■ What the task requires ■
Each line of the data holding "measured" should be found and copied.

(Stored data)
================================

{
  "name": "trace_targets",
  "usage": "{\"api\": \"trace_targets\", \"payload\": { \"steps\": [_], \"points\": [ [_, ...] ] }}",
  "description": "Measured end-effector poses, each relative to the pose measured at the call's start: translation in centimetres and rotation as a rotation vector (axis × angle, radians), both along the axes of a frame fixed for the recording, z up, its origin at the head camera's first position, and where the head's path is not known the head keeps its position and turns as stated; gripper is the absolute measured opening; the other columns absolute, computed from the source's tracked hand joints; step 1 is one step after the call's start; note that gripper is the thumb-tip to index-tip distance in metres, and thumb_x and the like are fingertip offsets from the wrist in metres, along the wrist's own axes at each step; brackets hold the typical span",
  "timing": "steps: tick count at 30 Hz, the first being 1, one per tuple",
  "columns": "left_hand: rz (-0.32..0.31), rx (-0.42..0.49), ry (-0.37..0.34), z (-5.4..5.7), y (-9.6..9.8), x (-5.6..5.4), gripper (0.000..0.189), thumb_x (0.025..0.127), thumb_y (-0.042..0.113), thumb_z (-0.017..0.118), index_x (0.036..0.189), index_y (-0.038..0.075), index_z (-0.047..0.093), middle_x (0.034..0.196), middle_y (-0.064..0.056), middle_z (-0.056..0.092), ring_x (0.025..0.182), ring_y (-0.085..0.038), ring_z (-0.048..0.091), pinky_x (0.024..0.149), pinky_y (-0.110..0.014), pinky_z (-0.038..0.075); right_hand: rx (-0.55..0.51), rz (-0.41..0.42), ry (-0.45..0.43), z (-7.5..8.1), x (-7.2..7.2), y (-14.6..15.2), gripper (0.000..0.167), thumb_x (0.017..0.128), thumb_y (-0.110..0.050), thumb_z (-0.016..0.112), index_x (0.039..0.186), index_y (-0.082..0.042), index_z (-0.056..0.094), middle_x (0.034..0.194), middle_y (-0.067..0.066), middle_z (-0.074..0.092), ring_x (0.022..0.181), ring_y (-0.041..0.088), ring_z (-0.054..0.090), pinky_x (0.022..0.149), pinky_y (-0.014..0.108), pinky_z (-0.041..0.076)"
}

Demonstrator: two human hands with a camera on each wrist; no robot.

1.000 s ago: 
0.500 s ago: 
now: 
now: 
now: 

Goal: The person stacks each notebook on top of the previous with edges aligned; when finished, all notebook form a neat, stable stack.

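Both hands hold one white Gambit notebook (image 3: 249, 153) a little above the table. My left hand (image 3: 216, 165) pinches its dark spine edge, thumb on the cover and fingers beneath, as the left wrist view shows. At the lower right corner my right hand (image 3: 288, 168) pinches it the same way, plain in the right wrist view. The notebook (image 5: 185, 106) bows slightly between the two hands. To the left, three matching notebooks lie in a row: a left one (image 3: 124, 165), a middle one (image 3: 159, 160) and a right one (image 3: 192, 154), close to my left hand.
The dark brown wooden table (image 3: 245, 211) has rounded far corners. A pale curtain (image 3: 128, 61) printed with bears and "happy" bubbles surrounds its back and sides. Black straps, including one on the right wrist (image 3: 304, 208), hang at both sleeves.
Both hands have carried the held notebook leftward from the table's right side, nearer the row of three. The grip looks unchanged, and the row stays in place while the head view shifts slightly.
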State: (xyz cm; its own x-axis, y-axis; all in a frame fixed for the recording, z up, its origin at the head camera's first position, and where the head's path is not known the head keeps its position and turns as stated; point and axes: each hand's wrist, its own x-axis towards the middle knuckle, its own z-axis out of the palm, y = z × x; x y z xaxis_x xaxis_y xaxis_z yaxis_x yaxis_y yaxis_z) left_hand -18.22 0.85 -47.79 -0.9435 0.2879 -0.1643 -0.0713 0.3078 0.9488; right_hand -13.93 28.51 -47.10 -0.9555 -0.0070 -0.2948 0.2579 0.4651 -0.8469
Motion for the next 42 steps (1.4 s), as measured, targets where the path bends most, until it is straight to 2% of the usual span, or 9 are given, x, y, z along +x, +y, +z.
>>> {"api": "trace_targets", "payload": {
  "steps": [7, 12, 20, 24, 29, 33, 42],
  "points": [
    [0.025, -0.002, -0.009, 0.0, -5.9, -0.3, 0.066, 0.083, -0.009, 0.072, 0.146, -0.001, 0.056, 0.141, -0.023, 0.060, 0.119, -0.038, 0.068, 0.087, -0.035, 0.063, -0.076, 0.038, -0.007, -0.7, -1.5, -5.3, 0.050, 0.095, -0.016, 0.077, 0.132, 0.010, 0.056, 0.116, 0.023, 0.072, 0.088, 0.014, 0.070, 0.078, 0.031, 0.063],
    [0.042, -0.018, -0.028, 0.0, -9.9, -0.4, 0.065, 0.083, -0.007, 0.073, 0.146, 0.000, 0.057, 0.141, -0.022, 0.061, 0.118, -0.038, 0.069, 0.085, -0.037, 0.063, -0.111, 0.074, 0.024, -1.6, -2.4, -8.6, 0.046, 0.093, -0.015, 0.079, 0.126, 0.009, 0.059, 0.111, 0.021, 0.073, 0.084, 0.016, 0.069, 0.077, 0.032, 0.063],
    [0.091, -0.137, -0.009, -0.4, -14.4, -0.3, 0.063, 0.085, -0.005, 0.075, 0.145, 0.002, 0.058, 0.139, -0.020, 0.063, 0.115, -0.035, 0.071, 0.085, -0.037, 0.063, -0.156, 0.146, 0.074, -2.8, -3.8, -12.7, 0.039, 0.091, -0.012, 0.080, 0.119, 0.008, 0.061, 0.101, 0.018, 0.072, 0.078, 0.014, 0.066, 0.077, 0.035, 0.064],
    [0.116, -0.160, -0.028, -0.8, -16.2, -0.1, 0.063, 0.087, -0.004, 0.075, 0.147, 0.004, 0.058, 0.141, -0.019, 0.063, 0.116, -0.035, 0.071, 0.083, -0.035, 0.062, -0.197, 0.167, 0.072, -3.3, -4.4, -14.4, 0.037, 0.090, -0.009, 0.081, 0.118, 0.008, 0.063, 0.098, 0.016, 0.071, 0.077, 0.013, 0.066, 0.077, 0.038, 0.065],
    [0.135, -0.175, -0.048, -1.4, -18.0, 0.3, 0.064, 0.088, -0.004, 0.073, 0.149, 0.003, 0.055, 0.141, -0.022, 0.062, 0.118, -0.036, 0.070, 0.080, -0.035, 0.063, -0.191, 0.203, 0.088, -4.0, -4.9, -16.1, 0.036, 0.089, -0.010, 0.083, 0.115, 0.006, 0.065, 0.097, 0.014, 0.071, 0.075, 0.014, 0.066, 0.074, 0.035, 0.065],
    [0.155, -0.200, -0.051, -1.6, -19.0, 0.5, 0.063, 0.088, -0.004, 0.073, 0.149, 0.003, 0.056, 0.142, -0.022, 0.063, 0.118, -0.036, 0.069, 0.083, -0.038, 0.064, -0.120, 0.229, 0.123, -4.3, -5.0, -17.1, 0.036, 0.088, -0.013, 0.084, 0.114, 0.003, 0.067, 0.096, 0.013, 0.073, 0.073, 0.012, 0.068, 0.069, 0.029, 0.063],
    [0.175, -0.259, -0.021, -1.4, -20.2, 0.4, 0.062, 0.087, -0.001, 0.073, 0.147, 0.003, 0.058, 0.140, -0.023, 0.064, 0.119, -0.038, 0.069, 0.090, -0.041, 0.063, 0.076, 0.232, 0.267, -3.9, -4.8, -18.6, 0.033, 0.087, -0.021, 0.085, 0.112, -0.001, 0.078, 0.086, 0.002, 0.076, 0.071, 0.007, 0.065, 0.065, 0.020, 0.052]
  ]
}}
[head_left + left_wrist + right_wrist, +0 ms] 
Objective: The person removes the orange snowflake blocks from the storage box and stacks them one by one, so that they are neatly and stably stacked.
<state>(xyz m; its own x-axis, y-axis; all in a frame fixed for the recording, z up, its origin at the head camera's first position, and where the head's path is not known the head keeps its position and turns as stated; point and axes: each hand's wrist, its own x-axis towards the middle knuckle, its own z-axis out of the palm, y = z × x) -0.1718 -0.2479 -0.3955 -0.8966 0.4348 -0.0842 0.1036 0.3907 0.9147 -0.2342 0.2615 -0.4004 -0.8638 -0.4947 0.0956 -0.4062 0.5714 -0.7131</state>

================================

■ Solution for this exercise ■
  "description": "Measured end-effector poses, each relative to the pose measured at the call's start: translation in centimetres and rotation as a rotation vector (axis × angle, radians), both along the axes of a frame fixed for the recording, z up, its origin at the head camera's first position, and where the head's path is not known the head keeps its position and turns as stated; gripper is the absolute measured opening; the other columns absolute, computed from the source's tracked hand joints; step 1 is one step after the call's start; note that gripper is the thumb-tip to index-tip distance in metres, and thumb_x and the like are fingertip offsets from the wrist in metres, along the wrist's own axes at each step; brackets hold the typical span",
Motion for the next 42 steps (1.4 s), as measured, targets where the path bends most, until it is straight to 2% of the usual span, or 9 are given, x, y, z along +x, +y, +z.

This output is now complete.